- WORK INSTRUCTIONS -
Below is a listing; reproduce each line of it exactly.

- COLLECTED MATERIAL -
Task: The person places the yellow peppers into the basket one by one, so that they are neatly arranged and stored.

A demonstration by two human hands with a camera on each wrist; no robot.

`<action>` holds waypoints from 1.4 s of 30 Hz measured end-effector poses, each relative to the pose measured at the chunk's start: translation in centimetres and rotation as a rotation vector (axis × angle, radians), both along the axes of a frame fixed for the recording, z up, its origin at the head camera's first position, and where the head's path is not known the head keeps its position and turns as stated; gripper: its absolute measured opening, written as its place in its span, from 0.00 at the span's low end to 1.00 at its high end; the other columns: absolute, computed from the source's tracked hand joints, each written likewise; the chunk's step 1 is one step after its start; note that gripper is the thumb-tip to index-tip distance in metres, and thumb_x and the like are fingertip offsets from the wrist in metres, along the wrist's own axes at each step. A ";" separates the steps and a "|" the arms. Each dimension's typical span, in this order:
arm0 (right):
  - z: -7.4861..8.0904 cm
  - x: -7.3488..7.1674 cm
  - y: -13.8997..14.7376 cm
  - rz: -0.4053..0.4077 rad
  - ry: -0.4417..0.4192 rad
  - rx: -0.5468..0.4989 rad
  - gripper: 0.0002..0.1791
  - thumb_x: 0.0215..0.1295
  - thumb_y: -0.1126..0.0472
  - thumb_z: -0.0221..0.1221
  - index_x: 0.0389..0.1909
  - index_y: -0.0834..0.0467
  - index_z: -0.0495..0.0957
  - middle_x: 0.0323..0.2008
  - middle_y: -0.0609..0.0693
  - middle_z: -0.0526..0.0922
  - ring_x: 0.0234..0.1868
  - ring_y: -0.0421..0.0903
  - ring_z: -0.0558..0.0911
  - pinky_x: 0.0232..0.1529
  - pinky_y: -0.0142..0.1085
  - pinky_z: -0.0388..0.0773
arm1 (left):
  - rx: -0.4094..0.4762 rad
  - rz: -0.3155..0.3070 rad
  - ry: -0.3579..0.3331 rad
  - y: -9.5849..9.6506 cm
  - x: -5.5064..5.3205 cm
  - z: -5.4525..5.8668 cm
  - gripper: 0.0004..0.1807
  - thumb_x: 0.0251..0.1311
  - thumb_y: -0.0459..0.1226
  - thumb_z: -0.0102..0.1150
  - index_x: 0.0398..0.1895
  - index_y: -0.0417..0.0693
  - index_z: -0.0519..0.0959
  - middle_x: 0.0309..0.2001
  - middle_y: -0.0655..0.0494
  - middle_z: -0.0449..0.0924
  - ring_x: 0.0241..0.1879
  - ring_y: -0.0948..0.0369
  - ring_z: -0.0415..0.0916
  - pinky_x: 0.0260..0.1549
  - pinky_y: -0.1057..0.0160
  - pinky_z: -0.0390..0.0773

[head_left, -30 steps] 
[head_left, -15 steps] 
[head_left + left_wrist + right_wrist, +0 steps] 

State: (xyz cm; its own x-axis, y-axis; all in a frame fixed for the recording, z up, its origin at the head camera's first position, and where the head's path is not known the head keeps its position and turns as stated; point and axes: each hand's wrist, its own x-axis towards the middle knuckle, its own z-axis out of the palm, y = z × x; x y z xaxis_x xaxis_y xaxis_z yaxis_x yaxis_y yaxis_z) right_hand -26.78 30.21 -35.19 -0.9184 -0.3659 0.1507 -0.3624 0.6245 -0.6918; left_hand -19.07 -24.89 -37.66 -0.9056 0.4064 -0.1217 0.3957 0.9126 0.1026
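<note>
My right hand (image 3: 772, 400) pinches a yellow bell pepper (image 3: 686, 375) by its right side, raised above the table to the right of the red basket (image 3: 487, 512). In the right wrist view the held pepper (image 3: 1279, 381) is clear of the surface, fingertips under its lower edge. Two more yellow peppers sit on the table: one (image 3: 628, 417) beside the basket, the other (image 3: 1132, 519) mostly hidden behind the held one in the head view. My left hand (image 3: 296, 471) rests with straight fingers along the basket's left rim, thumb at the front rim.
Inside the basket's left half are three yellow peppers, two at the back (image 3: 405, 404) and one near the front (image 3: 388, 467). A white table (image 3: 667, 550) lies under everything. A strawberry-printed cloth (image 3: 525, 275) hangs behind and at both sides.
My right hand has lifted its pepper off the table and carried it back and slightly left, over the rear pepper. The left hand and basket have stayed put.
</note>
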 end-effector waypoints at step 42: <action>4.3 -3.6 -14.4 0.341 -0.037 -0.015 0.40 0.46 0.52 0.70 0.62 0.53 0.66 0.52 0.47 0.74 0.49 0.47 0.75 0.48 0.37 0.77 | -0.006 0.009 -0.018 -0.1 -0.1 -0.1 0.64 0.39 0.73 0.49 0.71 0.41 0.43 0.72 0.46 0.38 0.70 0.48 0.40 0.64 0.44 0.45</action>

- THE COMPLETED TASK -
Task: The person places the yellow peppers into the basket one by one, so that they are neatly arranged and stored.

A demonstration by two human hands with a camera on each wrist; no robot.

`<action>` holds waypoints from 1.4 s of 30 Hz measured end-effector poses, each relative to the pose measured at the chunk's start: translation in centimetres and rotation as a rotation vector (axis × angle, radians), both along the axes of a frame fixed for the recording, z up, its origin at the head camera's first position, and where the head's path is not known the head keeps its position and turns as stated; gripper: its absolute measured opening, written as its place in its span, from 0.00 at the span's low end to 1.00 at its high end; the other columns: absolute, computed from the source's tracked hand joints, each written likewise; the chunk's step 1 is one step after its start; note that gripper is the thumb-tip to index-tip distance in metres, and thumb_x and the like are fingertip offsets from the wrist in metres, along the wrist's own axes at each step. A ";" separates the steps and a "|" the arms. Each dimension's typical span, in this order:
arm0 (right):
  - z: -7.4861..8.0904 cm
  - x: -7.3488..7.1674 cm
  - y: -13.8997..14.7376 cm
  - rz: -0.4053..0.4077 rad
  - ry: -0.4417..0.4192 rad
  - rx: -0.5468..0.4989 rad
  - gripper: 0.0002..0.1791
  - thumb_x: 0.0215..0.1295
  - thumb_y: -0.1126..0.0472
  - thumb_z: -0.0221..0.1221
  - index_x: 0.0389..0.1909
  - index_y: -0.0834..0.0467
  - index_z: -0.0495..0.0957
  - middle_x: 0.0323..0.2008
  - middle_y: -0.0609..0.0693
  - middle_z: -0.0526..0.0922
  - ring_x: 0.0234..0.1868
  - ring_y: -0.0421..0.0903
  - ring_z: -0.0558..0.0911
  - pinky_x: 0.0232..0.1529
  - pinky_y: -0.0142..0.1085
  - pinky_z: -0.0388..0.0773
arm1 (left):
  - rx: -0.4094..0.4762 rad
  - rz: -0.3155..0.3070 rad
  - ry: -0.3579..0.3331 rad
  - y: -9.5849..9.6506 cm
  - x: -5.5064..5.3205 cm
  - z: -5.4525..5.8668 cm
  - gripper: 0.0004..0.1807
  - thumb_x: 0.0251..0.1311
  - thumb_y: -0.0459..0.1226
  - thumb_z: -0.0102..0.1150
  - index_x: 0.0398..0.1895
  - index_y: -0.0417..0.0693
  - index_z: -0.0519..0.0959
  - middle_x: 0.0309..0.2001
  - middle_y: -0.0655..0.0494
  - middle_z: -0.0449..0.0924
  - ring_x: 0.0241..0.1879
  - ring_y: -0.0948..0.0369
  - ring_z: -0.0415..0.0916
  - pinky_x: 0.0260..0.1549
  - pinky_y: -0.1057..0.0160
  - pinky_z: -0.0390..0.0773

[head_left, -30 steps] 
[head_left, -15 steps] 
[head_left + left_wrist + right_wrist, +0 steps] 

State: (xyz cm; its own x-axis, y-axis; all in a frame fixed for the recording, z up, its origin at the head camera's first position, and where the head's path is not known the head keeps its position and turns as stated; point and axes: each hand's wrist, its own x-axis towards the middle knuckle, its own z-axis out of the palm, y = z × x; x y z xaxis_x xaxis_y xaxis_z yaxis_x yaxis_y yaxis_z) right_hand -26.78 30.21 -35.19 -0.9184 -0.3659 0.1507 -0.3624 0.6245 -0.6918; left_hand -19.07 -24.89 -37.66 -0.9056 0.4064 -0.1217 0.3957 0.9126 0.1026
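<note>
My right hand (image 3: 772, 400) pinches a yellow bell pepper (image 3: 686, 375) by its right side, raised above the table to the right of the red basket (image 3: 487, 512). In the right wrist view the held pepper (image 3: 1279, 381) is clear of the surface, fingertips under its lower edge. Two more yellow peppers sit on the table: one (image 3: 628, 417) beside the basket, the other (image 3: 1132, 519) mostly hidden behind the held one in the head view. My left hand (image 3: 296, 471) rests with straight fingers along the basket's left rim, thumb at the front rim.
Inside the basket's left half are three yellow peppers, two at the back (image 3: 405, 404) and one near the front (image 3: 388, 467). A white table (image 3: 667, 550) lies under everything. A strawberry-printed cloth (image 3: 525, 275) hangs behind and at both sides.
My right hand has lifted its pepper off the table and carried it back and slightly left, over the rear pepper. The left hand and basket have stayed put.
</note>
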 end-effector waypoints at step 42: <action>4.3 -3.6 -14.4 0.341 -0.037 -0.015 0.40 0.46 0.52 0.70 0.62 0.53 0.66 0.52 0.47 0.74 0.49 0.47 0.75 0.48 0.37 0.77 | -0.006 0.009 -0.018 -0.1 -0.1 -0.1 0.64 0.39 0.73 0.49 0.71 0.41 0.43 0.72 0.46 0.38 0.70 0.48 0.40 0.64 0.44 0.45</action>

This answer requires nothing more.